To summarize, integration with an accounting system is always a risk. But we know how to work with this risk and how to minimize it.

In the project of the Personal Account for GRASS dealers, we took all these points into account. The integration took a significant amount of time from the total programming time - you have to understand that such integrations are always difficult and time-consuming.

In conclusion

A personal account for GRASS dealers was a pleasant and interesting project for us. We qualitatively solved an important, strategic task for an established, successful business. If you have such a task - contact us, we are not afraid of complex integrations and "boring" personal accounts.

And for dessert, a story about how simplicity satisfies a wise man.

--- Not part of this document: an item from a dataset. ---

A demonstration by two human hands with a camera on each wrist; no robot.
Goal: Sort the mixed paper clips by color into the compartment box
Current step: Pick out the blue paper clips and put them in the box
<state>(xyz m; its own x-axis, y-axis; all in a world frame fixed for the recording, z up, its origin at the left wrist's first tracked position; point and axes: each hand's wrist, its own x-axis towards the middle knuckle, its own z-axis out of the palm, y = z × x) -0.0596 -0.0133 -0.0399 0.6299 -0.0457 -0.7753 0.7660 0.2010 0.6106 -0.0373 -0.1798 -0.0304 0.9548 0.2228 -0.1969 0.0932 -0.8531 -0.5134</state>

While we were developing, we had to make sure that the site continued working as usual. We made a copy, deployed a server for development and started coding calmly.

And when it was time to deploy our code on the production site, it turned out that the store had been transferred to a new Bitrix platform by another contractor, Just like that. And they forgot to inform us.

We found an old backup, restored everything, but it would have been better if we didn’t have to go through this process. Now in the checklist for the start-up discussion of the project, there is one more item “Discuss transfer to a new platform”.

So we also make mistakes. And then we diligently convert them into experience.